Si tenta ancora di minimizzare parlando di "Brasile diviso in clan" o cercando difetti nella squadra di Zico e compagni: da parte degli stessi che fino alla mattina esaltavano il perfetto collettivo brasiliano, compreso il geniale impiego del centravanti-boa Serginho. E, nonostante sia divenuto proverbiale l'apporto del " gruppo" per il nostro successo, le spaccature c'erano anche tra I nostri: fra i tanti, Altobelli era uno che certamente mordeva il freno, così come Massaro. Un altro scarsamente inserito era Dossena, al punto che il suo impiego in finale, scelta naturale per l'assenza di Antognoni, fu evitato da Zoff che suggeri al CT di far giocare "il ragazzo" Bergomi.

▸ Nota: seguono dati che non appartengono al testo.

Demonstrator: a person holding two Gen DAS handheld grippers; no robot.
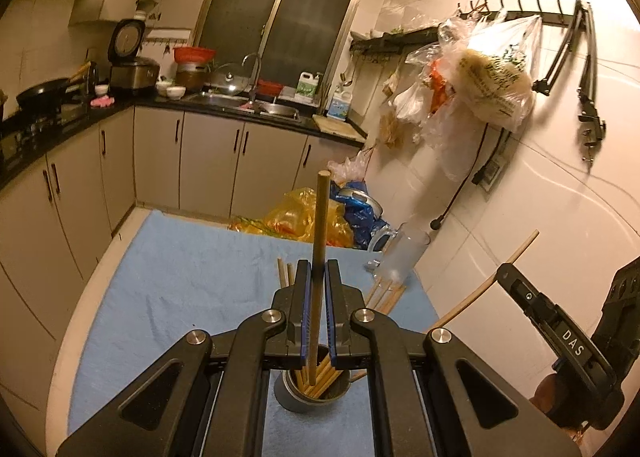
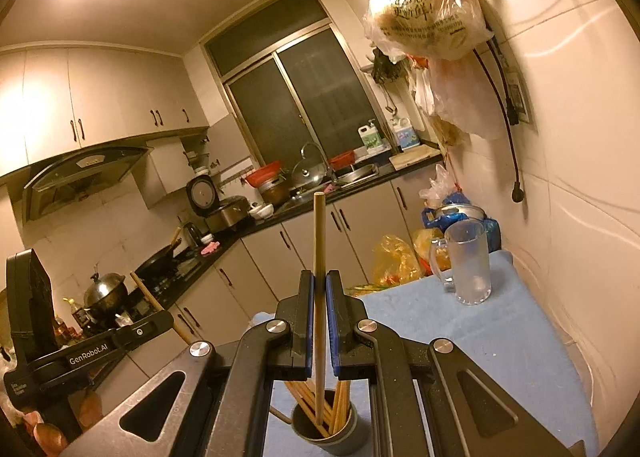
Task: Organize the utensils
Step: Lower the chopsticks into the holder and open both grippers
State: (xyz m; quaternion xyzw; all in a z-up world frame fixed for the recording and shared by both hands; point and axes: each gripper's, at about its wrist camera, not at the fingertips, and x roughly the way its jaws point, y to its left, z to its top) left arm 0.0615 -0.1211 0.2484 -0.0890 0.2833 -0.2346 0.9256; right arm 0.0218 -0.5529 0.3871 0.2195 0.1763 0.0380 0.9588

Come spesso accade nel calcio, quella squadra fu la somma di valori individuali e di alchimie. Lo ZoffGentileCabrini che siamo abituati a recitare, dopo l'uscita di Collovati alla mezz'ora contro il Brasile, non scese in campo mai più: salvo che nel primo tempo di un triste Svezia-Italia l'anno successivo, ultima partita ufficiale di Dino Zoff: una sorta di omaggio a se stessi e al Monumento, ma ormai omaggio alla memoria. Tolta dol contesto Mondiale e dalle motivazioni del torneo, sazia ubriaca di quel successo, quella squadra non esisteva più. I calciatori di oggi sono più professionisti e gestiscono molto meglio le emozioni; all'epoca non era così facile.

L'informazione passò dalla critica più spietata al terrore di essere smentita dai fatti. Ne pagammo le spese soprattutto nel '90, quando le marce trionfali accompagnavano esaltanti le "imprese" contro USA Eire e compagnia: imprese di una squadra che inciampò sul primo millimetro sconnesso del tappeto che le era stato preparato. Ancora oggi sento parlare di quella Nazionale come della "più forte di sempre": incredibile, davvero, quanto la propaganda sovverta anche la percezione dei fatti puri e semplici.